Whenever the word "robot" appears in a line of the data below, copy that line.

* [Records drawn from a dataset]
===

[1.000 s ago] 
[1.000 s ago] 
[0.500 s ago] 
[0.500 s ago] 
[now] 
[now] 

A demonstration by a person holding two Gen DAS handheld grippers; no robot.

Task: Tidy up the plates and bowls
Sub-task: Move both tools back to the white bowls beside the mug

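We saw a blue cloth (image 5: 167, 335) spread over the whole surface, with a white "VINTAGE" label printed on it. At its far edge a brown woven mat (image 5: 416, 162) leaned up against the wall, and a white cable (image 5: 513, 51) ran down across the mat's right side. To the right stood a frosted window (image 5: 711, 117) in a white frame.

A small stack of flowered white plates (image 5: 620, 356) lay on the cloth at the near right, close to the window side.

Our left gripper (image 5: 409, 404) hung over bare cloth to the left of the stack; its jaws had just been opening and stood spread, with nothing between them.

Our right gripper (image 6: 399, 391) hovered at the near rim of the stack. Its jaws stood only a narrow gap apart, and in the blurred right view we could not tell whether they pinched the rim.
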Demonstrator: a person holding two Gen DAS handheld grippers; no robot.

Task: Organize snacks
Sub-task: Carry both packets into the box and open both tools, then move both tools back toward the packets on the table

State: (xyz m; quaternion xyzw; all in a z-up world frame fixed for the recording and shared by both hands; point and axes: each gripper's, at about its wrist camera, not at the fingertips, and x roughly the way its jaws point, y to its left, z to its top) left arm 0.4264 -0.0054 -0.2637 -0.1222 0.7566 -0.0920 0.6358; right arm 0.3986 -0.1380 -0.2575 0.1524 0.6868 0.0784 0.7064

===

* [YOUR SOLUTION]
A demonstration by a person holding two Gen DAS handheld grippers; no robot.
Demonstrator: a person holding two Gen DAS handheld grippers; no robot.

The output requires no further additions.